Neben den Exportüberschüssen steigt nun aber auch die Binnennachfrage in jenen Ländern kräftig weiter an. Und das seit Jahren. Das liegt daran, dass der Gesamtwohlstand der Bevölkerung langsam aber sicher wächst, was eine kaufkräftige Klientel heranreifen lässt. All das sehen die Marktbeobachter auch noch nicht in Gefahr. Sie rechnen nicht mit einer „Entgleisung der Fundamentaldaten“, so sagen führende Fondsmanager.

Schließlich sind die Analysten besonders mit Blick auf China optimistisch: Sie glauben mehrheitlich an Chinas Marktstärke und daran, dass es weiter solide zulegt.

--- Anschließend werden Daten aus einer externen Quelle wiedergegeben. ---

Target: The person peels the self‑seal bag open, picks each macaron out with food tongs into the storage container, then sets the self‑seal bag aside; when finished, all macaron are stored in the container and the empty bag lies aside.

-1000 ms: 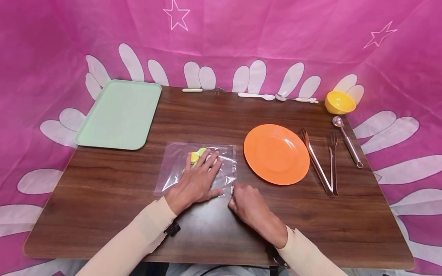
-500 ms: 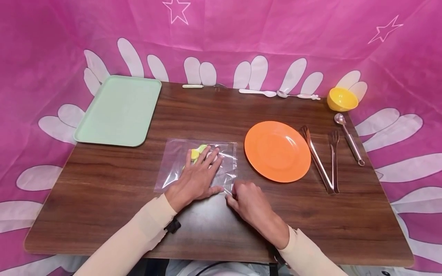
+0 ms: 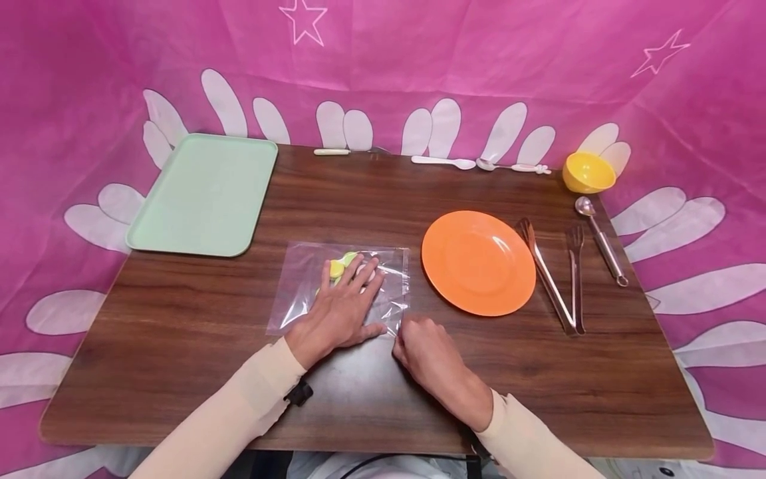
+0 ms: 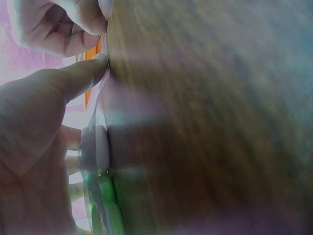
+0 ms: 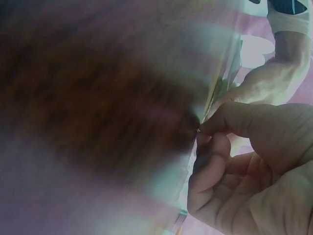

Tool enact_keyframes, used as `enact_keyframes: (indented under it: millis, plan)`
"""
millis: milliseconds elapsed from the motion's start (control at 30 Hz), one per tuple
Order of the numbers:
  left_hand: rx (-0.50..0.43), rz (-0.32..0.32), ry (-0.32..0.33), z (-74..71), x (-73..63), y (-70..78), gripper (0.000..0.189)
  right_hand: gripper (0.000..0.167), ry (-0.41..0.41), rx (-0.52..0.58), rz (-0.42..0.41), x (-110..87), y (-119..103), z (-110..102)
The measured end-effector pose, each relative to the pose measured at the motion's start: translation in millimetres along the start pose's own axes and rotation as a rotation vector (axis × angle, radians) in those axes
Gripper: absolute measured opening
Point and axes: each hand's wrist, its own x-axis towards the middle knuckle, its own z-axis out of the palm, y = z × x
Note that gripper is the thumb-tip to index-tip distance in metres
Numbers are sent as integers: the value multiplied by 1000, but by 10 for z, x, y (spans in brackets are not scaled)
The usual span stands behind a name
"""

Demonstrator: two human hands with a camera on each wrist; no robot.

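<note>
left hand (image 3: 335,313) lies palm down, fingers spread, on the clear bag (image 3: 300,283), left of the orange plate (image 3: 479,263); right hand (image 3: 427,349), curled, pinches the bag's near right corner.

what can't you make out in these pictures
Head view: how many pieces the clear bag holds; the left hand covers some.
Head view: the right hand's fingertips, hidden by its own knuckles.
Head view: the far end of the pale-handled utensil, too small and dim.
Left wrist view: the lowest pieces, cut off by the bottom edge.
Right wrist view: the table's grain, blurred.
</note>
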Motion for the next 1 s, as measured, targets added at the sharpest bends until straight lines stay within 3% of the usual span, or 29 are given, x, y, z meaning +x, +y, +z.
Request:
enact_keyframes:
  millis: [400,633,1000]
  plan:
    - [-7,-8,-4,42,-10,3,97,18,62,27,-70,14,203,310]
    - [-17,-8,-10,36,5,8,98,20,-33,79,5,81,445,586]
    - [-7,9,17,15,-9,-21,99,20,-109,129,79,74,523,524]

Die Regierung habe zuletzt die Risiken des Finanzsystems durch einige Reformen reduziert. Außerdem habe der Staat jetzt die Kapitalflüsse im Land und ins Land besser unter Kontrolle. Das sind Gründe, weswegen viele nicht recht glauben, dass sich diese positiven Vorzeichen so bald ins Negative drehen.

Momentan verweisen manche eher auf einen anderen temporären Effekt: Vergleicht man die relative Kursperformance der Schwellenländer mit den Industriestaaten, dann zeigt die Kurve der Emerging Markets ziemlich steil nach unten. Das heißt nichts anders als: Die Aktien der Schwellenländer sind zurzeit an den Weltbörsen unterbewertet. Das ergibt auch eine andere Auswertung: Ihr KGV liegt bei 11, das der restlichen Weltaktien bei über 15. Setzt man die heutige Aktienbewertung nämlich in Beziehung zu den geglätteten Gewinnen mehrerer Jahre, dann notiert der Emerging-Markets-Index derzeit in einem Bereich, der einer absolut fairen Bewertung entspricht. Genau in dem Bereich also, in dem jeder Value-Investor sagen würde: Halten – oder sogar zukaufen, wenn sich eine Gelegenheit ergibt.

Von daher können Anleger den künftigen Herausforderungen ruhig entgegensehen. Wer bereits mit einem Indexfonds auf den MSCI Emerging Markets Index setzt, der sollte sich die langfristigen Aufwärtschancen bewusst machen. Wer überlegt, einen zu kaufen, der erwirbt ihn selbst jetzt nicht mit Prämienaufschlag, also nicht zu teuer. Vielleicht wäre es clever, noch ein wenig abzuwarten, ob sich die Kurse demnächst wieder beruhigen oder noch ein wenig nach unten streben. Und erst dann zu kaufen. Aber nicht zu lang warten. Denn eines ist bei den Emerging Markets sicher, sagen Analysten: Wenn es wieder bergauf geht, dann wachsen sie schnell. Am schnellsten von allen.